Jakarta – Kementerian Perindustrian (Kemenperin) memastikan kebijakan Harga Gas Bumi Tertentu (HGBT) untuk tujuh (7) sektor industri masih terus berjalan.
Meskipun saat ini pemerintah tengah mengkaji untuk merevisi kebijakan HGBT untuk ketujuh sektor industri tersebut.
“Sampai saat ini kebijakan HGBT US$ 6 dolar per MMBTU masih berlaku. Kemenperin dan kementerian terkait masih terus melakukan evaluasi,” kata Plt.
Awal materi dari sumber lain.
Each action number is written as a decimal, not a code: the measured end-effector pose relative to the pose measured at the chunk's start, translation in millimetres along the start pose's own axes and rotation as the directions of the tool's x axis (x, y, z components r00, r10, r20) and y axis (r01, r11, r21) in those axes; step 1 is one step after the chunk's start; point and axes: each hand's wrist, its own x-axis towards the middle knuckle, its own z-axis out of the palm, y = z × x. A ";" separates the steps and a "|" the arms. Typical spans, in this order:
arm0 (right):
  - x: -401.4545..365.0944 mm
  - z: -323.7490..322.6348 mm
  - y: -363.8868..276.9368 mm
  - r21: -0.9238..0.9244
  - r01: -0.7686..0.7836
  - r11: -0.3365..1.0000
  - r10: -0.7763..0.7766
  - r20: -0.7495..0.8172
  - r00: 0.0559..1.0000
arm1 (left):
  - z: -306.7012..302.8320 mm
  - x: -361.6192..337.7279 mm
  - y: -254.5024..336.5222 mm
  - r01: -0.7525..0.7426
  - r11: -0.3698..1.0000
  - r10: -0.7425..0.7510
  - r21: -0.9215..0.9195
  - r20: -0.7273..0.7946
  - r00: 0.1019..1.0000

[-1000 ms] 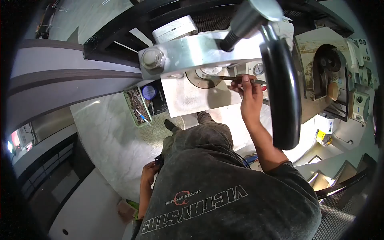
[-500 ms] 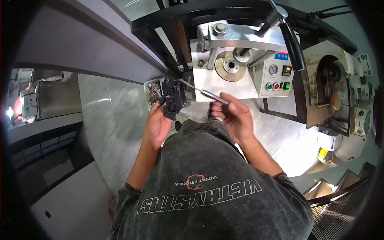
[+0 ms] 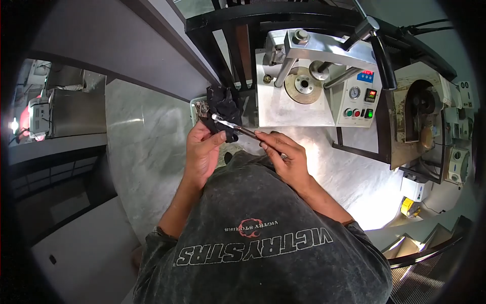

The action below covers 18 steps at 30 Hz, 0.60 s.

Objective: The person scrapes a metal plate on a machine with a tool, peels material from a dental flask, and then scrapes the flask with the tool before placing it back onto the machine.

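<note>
Working over a pale floor point(image 3: 136, 167), near a white press point(image 3: 283, 114), a person point(image 3: 263, 202) reaches both arms inward.
The left hand point(image 3: 202, 152) is closed on a bunched black cloth point(image 3: 223, 101), seemingly to back the tool's end; the right hand point(image 3: 286, 154), fingertips clamped on the slim tool point(image 3: 246, 133) by its dark handle, appears placed for steering. The tool's pale end lies against the cloth, in midair.
</note>
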 end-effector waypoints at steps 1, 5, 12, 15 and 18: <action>0.4 -0.2 -0.2 0.001 -0.001 1.000 0.001 0.006 1.000 | 0.3 0.4 -1.1 -0.002 1.000 0.002 -0.001 -0.005 1.000; 1.5 -2.6 0.1 -0.088 -0.010 0.996 0.015 0.051 0.999 | 1.9 2.3 -4.4 -0.062 0.995 0.070 0.077 -0.096 0.993; 1.3 -5.7 5.2 -0.196 0.031 0.980 0.000 0.155 0.988 | 2.5 5.8 -13.7 -0.089 0.996 0.090 0.014 -0.190 0.978; -0.9 -9.4 3.2 -0.252 0.043 0.967 0.005 0.186 0.982 | -10.3 6.0 -24.5 -0.089 0.995 0.074 -0.045 -0.259 0.963; -6.5 -11.6 9.1 -0.251 0.067 0.966 -0.019 0.189 0.982 | -16.0 8.0 -25.7 -0.080 0.996 0.064 -0.047 -0.279 0.958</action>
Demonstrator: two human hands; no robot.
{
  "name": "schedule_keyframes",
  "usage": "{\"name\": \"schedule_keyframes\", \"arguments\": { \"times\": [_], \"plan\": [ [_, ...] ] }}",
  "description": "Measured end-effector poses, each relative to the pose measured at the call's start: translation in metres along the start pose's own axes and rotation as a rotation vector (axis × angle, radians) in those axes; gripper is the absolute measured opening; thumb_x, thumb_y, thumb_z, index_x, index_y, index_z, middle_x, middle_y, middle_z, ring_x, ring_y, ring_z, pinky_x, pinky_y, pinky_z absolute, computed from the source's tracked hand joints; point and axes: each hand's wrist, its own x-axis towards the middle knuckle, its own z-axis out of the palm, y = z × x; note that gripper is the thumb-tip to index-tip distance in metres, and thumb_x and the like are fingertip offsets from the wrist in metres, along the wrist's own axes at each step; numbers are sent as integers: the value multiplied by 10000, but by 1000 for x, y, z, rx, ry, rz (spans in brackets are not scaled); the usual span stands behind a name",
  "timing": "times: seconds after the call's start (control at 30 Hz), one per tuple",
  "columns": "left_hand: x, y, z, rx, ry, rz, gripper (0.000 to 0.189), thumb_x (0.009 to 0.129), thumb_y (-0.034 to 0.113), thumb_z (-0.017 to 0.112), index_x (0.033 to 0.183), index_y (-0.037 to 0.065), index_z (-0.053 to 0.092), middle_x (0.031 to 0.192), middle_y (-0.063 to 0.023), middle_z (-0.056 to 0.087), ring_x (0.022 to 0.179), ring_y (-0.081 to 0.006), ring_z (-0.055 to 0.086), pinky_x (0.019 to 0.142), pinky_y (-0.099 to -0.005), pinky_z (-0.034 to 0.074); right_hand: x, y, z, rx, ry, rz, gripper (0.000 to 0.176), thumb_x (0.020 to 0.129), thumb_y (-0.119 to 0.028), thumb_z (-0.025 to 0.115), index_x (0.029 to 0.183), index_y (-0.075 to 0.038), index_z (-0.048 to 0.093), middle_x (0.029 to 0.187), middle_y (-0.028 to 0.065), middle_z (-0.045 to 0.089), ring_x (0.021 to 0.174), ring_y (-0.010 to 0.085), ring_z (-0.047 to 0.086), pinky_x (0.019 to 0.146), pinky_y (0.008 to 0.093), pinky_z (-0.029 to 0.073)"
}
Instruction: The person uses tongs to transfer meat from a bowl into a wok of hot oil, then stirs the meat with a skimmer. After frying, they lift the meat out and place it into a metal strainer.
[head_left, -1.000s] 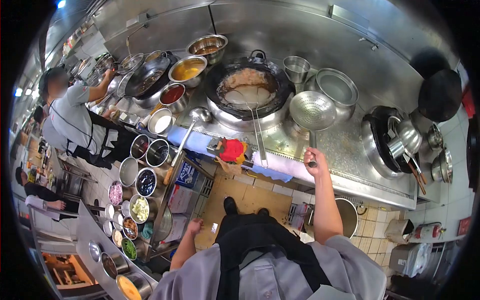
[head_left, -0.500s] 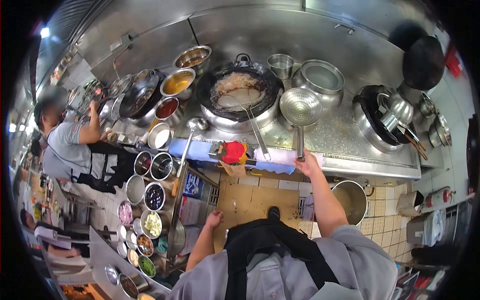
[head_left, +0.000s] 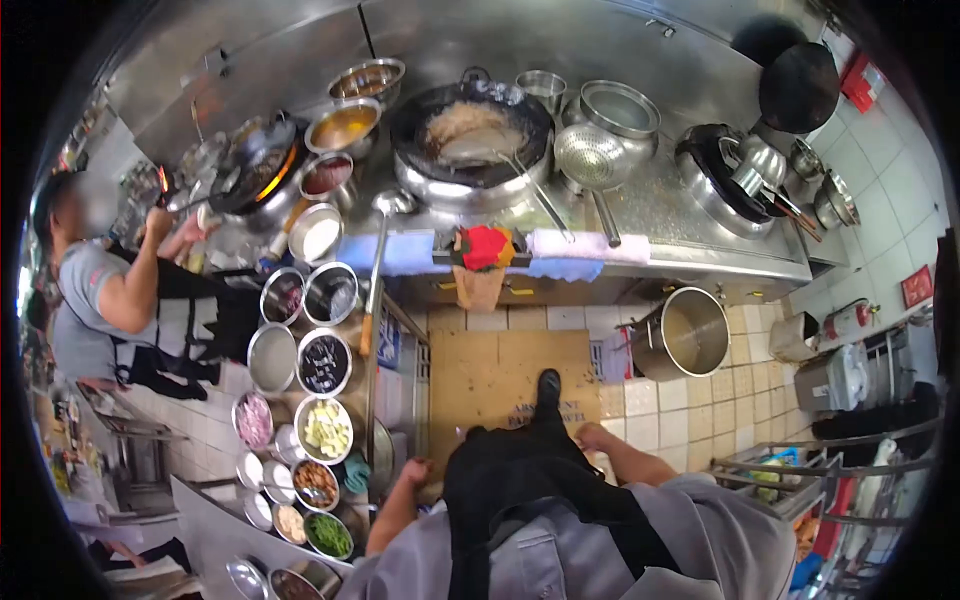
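My left hand (head_left: 418,470) hangs low beside the black apron (head_left: 515,480), its fingers curled; what they hold, if anything, is too small to tell. On the other side of the apron is my right hand (head_left: 594,436), fingers curled and partly hidden, away from the counter. A perforated ladle (head_left: 590,158) rests on the stove, its handle toward the pink cloth (head_left: 560,246). In the large wok (head_left: 470,120), food bubbles in liquid around a wire strainer (head_left: 480,147), whose handle reaches the counter edge.
A long-handled ladle (head_left: 394,203) lies left of the wok near bowls of sauce. Ingredient bowls (head_left: 325,428) line the left side. A tall pot (head_left: 683,333) stands on the floor at right. At far left a co-worker (head_left: 120,290) works at another wok, where flame shows.
My right hand has let go of the perforated ladle's handle and drawn back to my side. The view has shifted. Flame now shows at the co-worker's wok.
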Motion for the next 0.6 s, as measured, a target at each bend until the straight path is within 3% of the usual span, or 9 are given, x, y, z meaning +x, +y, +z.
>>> {"name": "schedule_keyframes", "arguments": {
  "times": [0.03, 0.07, 0.17, 0.23, 0.3, 0.33, 0.4, 0.53, 0.6],
  "plan": [
    [-42, 47, -29, -149, -5, -252, 311, 792, 264, 496, 977, 34, 594, 871, -138, 620, 809, -230, 595, 699, -334, 468, 11, -35, -3, 593, 93, 542, 243, 706, -255, 511, 682, -29, 597, 738, 158, 598, 709, 335, 573, 634, 382, 464],
    [-21, -4, -16, 588, -267, 168, 344, 798, 291, 463, 992, 32, 583, 961, -190, 591, 908, -294, 572, 775, -361, 455, 14, -53, -3, 493, 207, 518, 250, 720, -248, 489, 690, -23, 595, 736, 168, 597, 709, 330, 579, 629, 378, 465],
    [-12, -61, 5, 459, -118, 200, 364, 785, 318, 452, 1001, 56, 581, 1032, -198, 558, 958, -336, 536, 826, -371, 430, 17, -71, -22, 505, 308, 417, 242, 733, -221, 476, 697, -7, 585, 705, 198, 587, 691, 329, 591, 616, 363, 472],
    [-14, -33, -9, -16, -82, -217, 366, 776, 327, 457, 1010, 71, 576, 1033, -185, 563, 959, -337, 536, 833, -369, 425, -2, -86, -68, 1027, 160, 666, 250, 733, -230, 493, 680, -1, 578, 703, 224, 576, 659, 368, 574, 617, 379, 473],
    [-11, -13, -22, -46, -21, -177, 362, 767, 337, 474, 979, 68, 592, 1007, -189, 574, 943, -316, 550, 809, -360, 436, 10, -57, -18, 783, 643, 707, 249, 732, -230, 527, 690, 11, 574, 686, 221, 573, 602, 357, 574, 596, 375, 476],
    [-2, -8, -22, -110, 27, -133, 344, 769, 332, 474, 934, 62, 606, 940, -178, 596, 914, -293, 566, 787, -352, 443, 2, -56, -21, 793, 654, 712, 249, 732, -230, 527, 690, 11, 574, 686, 221, 573, 602, 357, 574, 596, 375, 476],
    [5, 10, -25, -159, 75, -82, 331, 771, 327, 474, 890, 55, 620, 872, -168, 618, 884, -271, 581, 765, -345, 449, -14, -54, -41, 346, 614, 706, 273, 756, -244, 527, 745, 23, 583, 652, 203, 573, 531, 302, 579, 560, 354, 475],
    [7, 60, -30, -169, 20, -18, 381, 829, 379, 426, 776, 60, 628, 694, -86, 628, 759, -230, 604, 700, -333, 458, -30, -62, -52, 532, 563, 744, 311, 794, -266, 507, 797, 34, 589, 630, 192, 574, 530, 261, 586, 552, 337, 473],
    [-2, 80, -24, -124, 7, -26, 412, 848, 397, 405, 758, 60, 624, 655, -68, 623, 727, -225, 605, 684, -332, 460, -36, -69, -43, 827, 469, 703, 370, 813, -322, 454, 854, 13, 607, 743, 193, 608, 734, 321, 599, 632, 381, 481]
  ]
}}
Direktur Jenderal Industri Kimia, Farmasi, dan Tekstil (IKFT) Kemenperin, Ignatius Warsito di Jakarta, Selasa (23/5).
Dirinya menekankan bahwa dari sisi industri hanya ingin memastikan alokasi pasokan gas untuk sektor industri.
“Kalau untuk harga, kita bisa memberikan toleransi dalam konteks merujuk pada harga gas dunia yang menyentuh US$ 20,” terangnya.
Meski demikian, Warsito memastikan bahwa jika harga gas dan alokasi sesuai, tentunya industri juga pasti akan tumbuh.
“Jika hitung-hitungan industri, dengan US$ 6, kita bisa bangun 10 pabrik pupuk dengan kapasitas bisa mencapai 10 juta,” papar Warsito.
“Tapi ini proses, justru kami menawarkan bagaimana kita memberi payung yang mana sektor hulu migas dengan kebutuhan dalam negeri untuk pemanfaatan gas bumi ini menjadi adil, pasti dan bermanfaat untuk semuanya,” tandasnya.
Sebelumnya, Kementerian Energi dan Sumber Daya Mineral (ESDM) mengajukan revisi Keputusan Menteri (Kepmen) No 134 Tahun 2021 tentang Pengguna dan Harga Gas Bumi Tertentu di Bidang Industri.
Menteri ESDM telah menyampaikan surat Permohonan Pertimbangan Perhitungan Penyesuaian Penerimaan Negara Sehubungan dengan Penyesuian Harga Gas Bumi sebagaimana ketentuan di dalam Perpres 121 Tahun 2020.
“Dalam Kepmen yang direvisi ini harga gas yang dipatok tidak persis di US$ 6 per MMBTU. “Jadi akan US$ 6 sekian,” kata Direktur Jenderal Minyak dan Gas Bumi (Dirjen Migas) Kementerian ESDM Tutuka Ariadji
Dia menyatakan, evaluasi harga gas murah ini harus sejalan dengan peningkatan industri penerima misalnya adanya kenaikan penyerapan tenaga kerja, utilisasi pabrik, hingga kontribusi pajak bagi negara.